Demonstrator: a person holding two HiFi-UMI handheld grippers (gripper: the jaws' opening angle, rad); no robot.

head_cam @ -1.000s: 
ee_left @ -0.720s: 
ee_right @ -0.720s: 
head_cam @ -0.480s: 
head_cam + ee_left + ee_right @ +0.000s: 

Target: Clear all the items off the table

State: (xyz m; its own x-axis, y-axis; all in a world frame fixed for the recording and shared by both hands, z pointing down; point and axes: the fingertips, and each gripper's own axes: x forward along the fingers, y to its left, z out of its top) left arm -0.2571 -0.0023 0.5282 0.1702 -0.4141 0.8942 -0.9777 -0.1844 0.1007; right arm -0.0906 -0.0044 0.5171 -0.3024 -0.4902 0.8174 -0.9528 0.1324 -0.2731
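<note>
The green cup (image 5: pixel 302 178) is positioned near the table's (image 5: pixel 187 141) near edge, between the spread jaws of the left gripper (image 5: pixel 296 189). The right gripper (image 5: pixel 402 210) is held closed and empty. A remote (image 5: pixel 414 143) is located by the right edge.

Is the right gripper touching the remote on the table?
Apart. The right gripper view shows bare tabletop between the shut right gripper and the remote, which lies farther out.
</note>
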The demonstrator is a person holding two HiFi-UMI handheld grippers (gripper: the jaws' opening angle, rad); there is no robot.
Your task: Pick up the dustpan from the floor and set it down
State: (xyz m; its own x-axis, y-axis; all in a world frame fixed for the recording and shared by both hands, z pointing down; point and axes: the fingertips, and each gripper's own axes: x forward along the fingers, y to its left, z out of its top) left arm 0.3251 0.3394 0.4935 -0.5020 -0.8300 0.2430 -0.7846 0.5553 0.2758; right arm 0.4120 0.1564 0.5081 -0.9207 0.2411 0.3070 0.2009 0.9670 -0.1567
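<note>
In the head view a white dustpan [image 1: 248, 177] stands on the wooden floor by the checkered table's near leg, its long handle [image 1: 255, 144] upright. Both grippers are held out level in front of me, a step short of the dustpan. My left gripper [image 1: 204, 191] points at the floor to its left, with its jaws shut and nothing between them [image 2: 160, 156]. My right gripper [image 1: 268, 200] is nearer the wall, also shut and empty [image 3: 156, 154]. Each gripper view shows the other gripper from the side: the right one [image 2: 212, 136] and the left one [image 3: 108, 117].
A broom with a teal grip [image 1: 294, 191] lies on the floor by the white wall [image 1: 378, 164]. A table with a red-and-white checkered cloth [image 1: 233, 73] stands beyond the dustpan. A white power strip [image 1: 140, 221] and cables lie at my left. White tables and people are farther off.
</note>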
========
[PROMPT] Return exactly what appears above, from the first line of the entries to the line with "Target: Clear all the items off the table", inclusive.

[REPLY TO THE EXERCISE]
Demonstrator: a person holding two HiFi-UMI handheld grippers (gripper: the jaws' opening angle, rad); no robot.

head_cam @ -1.000s: 
ee_left @ -0.720s: 
ee_right @ -0.720s: 
head_cam @ -0.480s: 
head_cam + ee_left + ee_right @ +0.000s: 

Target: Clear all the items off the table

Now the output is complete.